The next year, Republican Representative Mike Rogers, on the House Armed Services Committee, again proposed an amendment to the NDAA for 2018 creating a Space Corps withing the Department of the Air Force. Florida Democratic Senator Bill Nelson did, too, but the new Trump administration, which had taken office in January 2017, wanted nothing to do with it. In fact the new secretary of defense, James Mattis, spoke out against it, and took the unusual step of intervening to request removal of the proposals, saying the sixty-one-year-old idea needed yet more study.
But by now, threats to America’s space assets were becoming less theoretical. The Chinese and Russian Federation had both created huge orbital debris clouds by testing direct-assent antisatellite weapons. China was known to be developing a wide range of military space technologies, including direct-ascent kinetic kill vehicles, co-orbital satellites, directed-energy weapons, jammers, and cyber capabilities. China had tested a satellite system believed capable of grappling another satellite, towing it to a new orbit, or cutting off its solar panels. A Russian satellite, Kosmos 2499, had approached a U.S. surveillance satellite close enough to force it to take evasive action.

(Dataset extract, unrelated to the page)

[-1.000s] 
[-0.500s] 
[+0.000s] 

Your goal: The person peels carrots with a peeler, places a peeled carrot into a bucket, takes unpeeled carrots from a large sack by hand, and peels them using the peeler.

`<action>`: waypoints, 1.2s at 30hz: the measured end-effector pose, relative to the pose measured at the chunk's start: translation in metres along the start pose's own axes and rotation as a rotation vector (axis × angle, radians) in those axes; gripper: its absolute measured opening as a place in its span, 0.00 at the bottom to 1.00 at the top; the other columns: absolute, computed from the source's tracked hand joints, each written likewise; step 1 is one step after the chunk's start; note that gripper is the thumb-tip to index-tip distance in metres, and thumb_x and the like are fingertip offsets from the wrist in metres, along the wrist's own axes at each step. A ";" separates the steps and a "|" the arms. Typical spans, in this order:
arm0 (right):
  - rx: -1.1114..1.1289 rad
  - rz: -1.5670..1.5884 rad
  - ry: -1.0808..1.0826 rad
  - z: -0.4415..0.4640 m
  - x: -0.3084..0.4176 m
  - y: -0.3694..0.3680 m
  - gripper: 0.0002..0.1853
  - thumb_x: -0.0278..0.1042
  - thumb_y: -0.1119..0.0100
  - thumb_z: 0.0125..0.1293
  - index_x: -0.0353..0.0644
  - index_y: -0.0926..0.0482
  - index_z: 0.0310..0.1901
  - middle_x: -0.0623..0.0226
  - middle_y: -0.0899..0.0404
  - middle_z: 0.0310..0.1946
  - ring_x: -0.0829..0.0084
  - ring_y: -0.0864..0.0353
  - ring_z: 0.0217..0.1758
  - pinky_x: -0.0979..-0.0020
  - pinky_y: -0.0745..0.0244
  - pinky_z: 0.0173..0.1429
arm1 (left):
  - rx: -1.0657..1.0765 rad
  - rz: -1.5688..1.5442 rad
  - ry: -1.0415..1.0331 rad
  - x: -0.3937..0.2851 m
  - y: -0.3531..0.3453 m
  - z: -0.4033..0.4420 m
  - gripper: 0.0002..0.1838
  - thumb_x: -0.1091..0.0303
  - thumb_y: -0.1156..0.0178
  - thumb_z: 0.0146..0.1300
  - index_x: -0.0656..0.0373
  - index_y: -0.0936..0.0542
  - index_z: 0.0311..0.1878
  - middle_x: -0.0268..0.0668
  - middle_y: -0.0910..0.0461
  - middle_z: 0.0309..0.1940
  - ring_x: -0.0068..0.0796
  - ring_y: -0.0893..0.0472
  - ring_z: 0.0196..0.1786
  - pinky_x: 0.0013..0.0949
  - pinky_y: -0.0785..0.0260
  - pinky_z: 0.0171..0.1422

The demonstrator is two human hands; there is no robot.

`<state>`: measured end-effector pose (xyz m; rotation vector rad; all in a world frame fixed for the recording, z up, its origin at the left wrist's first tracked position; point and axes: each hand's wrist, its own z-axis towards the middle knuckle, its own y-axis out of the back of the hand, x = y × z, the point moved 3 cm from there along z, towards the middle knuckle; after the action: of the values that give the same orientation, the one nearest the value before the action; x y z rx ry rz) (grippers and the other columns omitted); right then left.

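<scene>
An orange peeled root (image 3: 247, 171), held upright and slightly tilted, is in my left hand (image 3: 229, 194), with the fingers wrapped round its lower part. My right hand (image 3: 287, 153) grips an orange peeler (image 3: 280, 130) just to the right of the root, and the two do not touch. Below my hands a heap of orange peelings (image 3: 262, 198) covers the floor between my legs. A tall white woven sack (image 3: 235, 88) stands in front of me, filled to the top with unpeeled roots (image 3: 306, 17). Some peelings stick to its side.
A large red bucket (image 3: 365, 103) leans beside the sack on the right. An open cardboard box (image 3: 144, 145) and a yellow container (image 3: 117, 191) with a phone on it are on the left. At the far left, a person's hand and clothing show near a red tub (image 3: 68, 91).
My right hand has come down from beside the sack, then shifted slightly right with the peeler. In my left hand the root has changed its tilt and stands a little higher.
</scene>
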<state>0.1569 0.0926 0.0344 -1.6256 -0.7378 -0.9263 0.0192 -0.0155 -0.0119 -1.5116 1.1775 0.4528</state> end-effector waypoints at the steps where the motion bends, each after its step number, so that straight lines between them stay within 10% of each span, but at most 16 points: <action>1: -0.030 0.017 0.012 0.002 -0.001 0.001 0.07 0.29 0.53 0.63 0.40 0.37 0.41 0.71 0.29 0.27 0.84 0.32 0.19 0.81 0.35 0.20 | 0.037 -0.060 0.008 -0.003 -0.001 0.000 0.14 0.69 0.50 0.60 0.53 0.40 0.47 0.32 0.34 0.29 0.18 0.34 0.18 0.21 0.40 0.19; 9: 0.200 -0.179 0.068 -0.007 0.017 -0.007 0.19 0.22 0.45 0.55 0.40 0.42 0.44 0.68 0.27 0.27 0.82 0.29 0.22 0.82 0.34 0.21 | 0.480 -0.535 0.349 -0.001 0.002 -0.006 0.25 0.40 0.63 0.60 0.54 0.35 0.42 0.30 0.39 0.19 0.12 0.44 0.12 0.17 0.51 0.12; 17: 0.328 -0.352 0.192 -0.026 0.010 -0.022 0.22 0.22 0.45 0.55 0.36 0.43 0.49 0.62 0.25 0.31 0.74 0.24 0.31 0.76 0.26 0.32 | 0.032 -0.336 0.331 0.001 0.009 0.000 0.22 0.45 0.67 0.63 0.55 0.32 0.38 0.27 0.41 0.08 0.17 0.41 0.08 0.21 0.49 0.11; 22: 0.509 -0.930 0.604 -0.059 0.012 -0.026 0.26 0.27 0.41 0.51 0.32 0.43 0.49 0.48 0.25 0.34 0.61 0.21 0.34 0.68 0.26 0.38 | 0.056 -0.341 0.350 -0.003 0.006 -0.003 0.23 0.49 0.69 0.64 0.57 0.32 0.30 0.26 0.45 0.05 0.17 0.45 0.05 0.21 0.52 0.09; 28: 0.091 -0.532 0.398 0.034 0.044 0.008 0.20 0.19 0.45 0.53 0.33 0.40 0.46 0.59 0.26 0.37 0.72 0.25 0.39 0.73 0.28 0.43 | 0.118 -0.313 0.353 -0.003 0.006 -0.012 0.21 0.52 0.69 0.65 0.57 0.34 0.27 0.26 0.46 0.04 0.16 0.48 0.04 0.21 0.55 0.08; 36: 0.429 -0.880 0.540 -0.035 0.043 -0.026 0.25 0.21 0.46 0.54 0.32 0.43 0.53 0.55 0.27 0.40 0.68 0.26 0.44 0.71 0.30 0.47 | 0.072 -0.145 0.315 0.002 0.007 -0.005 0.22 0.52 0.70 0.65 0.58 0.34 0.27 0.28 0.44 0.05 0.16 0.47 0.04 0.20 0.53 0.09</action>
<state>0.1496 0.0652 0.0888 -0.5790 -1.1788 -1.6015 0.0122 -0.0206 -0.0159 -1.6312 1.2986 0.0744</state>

Representative Jim Cooper (D-TN), then ranking member of the Strategic Forces Subcommittee on the House Armed Services Committee, had worked with Representative Rogers for years on legislation to establish a space service and on efforts to convince others in government, arguing that the U.S. military was not sufficiently focused on space and that the country was falling dangerously behind in space defense capabilities. In this environment of heightened concerns, the two lobbied other members of Congress and promoted their ideas to the public and the new president, negotiating the details of the new service with other legislators and together, agreeing to call it a “force” rather than a “corps.” This negotiated proposal made it into the final version of the National Defense Authorization Act (NDAA) for Fiscal Year 2020 that was passed by Congress and signed into law on December 20, 2019.
After that, Jim Cooper, who’d originally been skeptical of the idea, issued a statement congratulating the Air Force and Space Force on their successful collaboration in the creation of the new service branch which, he said “should make America stronger and more competitive in space.” Mike Rogers, who’d been a vocal proponent of the Space Force for years, praised the establishment of the new branch as “ensuring our strategic advantage in the final frontier.” Both Cooper and Rogers acknowledged the bipartisan nature of their efforts to establish a separate military branch focused on space, and expressed optimism for the future of U.S. space policy.
In the final analysis, however you feel about the man who signed the paperwork, the Space Force was created not by Mr. Trump but by Congress, and after literally decades of consideration and debate.